What is expected:
Copy out all the lines of the data that hold the word "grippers".
---------- Recorded data ----------
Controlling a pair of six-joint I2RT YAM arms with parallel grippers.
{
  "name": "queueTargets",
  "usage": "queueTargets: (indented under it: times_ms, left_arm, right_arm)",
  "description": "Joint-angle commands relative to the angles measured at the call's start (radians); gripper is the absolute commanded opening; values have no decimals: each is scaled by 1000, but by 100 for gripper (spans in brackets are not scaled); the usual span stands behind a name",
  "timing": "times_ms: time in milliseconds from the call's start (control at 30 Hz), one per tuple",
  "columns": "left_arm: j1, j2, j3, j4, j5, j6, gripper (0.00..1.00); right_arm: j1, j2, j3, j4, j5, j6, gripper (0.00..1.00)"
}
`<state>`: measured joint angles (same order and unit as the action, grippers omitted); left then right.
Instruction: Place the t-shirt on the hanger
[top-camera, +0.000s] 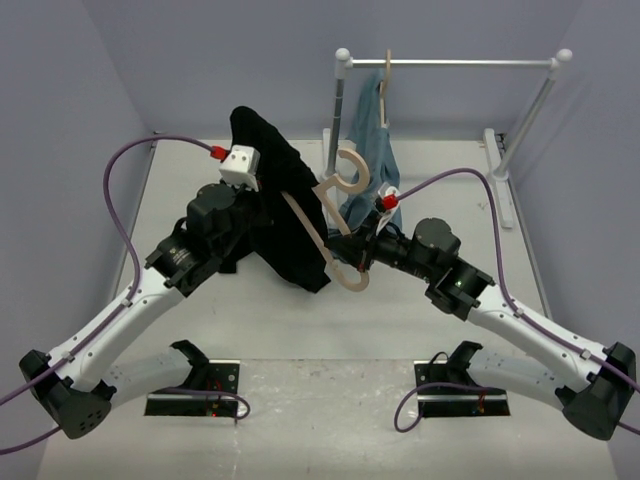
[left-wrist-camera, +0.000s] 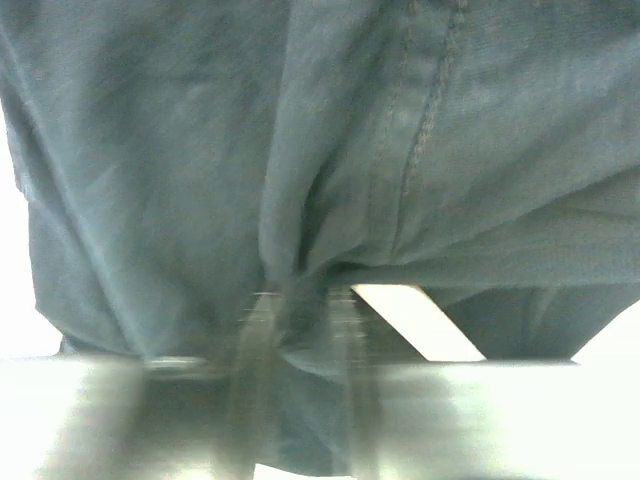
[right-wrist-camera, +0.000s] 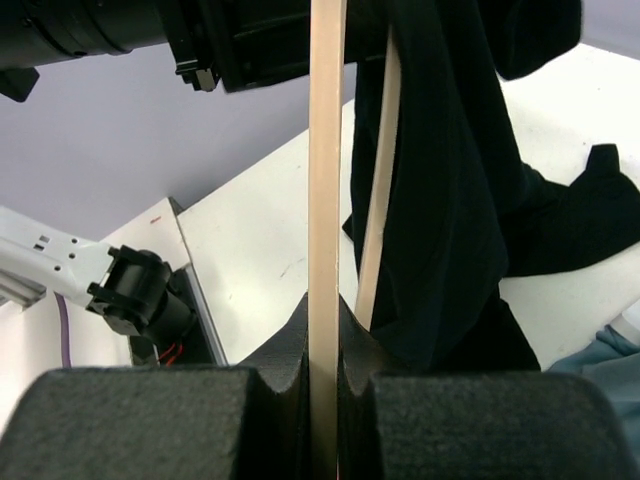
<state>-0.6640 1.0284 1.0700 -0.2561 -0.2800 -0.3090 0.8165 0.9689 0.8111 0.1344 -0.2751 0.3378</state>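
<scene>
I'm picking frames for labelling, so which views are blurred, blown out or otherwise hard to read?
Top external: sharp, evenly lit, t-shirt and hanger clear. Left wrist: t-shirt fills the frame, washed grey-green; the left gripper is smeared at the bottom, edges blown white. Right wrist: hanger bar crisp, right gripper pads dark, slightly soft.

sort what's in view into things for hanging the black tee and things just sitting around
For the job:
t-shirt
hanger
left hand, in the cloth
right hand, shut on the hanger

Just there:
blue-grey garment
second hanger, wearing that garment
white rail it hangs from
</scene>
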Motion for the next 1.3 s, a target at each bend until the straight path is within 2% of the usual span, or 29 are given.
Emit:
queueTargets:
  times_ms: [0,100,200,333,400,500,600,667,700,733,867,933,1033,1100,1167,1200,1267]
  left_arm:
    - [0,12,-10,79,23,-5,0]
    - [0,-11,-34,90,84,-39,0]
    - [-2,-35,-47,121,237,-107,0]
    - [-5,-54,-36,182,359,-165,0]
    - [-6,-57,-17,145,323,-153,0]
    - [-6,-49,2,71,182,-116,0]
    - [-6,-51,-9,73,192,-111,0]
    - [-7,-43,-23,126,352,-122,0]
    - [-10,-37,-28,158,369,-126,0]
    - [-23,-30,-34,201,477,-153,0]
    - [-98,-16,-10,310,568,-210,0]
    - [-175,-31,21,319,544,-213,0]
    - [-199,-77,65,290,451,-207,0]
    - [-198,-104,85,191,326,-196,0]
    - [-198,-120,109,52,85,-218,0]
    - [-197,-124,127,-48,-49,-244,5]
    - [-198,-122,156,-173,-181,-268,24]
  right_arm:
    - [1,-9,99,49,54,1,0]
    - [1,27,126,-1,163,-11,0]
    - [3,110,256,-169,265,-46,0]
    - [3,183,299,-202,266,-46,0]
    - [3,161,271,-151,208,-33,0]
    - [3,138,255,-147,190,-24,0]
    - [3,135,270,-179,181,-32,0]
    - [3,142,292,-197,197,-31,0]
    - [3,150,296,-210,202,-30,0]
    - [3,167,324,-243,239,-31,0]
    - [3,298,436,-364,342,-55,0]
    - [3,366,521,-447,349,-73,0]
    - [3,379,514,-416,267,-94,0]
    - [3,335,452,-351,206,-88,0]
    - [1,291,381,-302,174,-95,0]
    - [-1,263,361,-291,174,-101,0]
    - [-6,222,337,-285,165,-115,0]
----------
Response below:
Controlling a pair of six-joint I2RT YAM arms with parallel grippers.
`<state>`: measured joint angles (same order and unit as the action, grippers omitted); left then right.

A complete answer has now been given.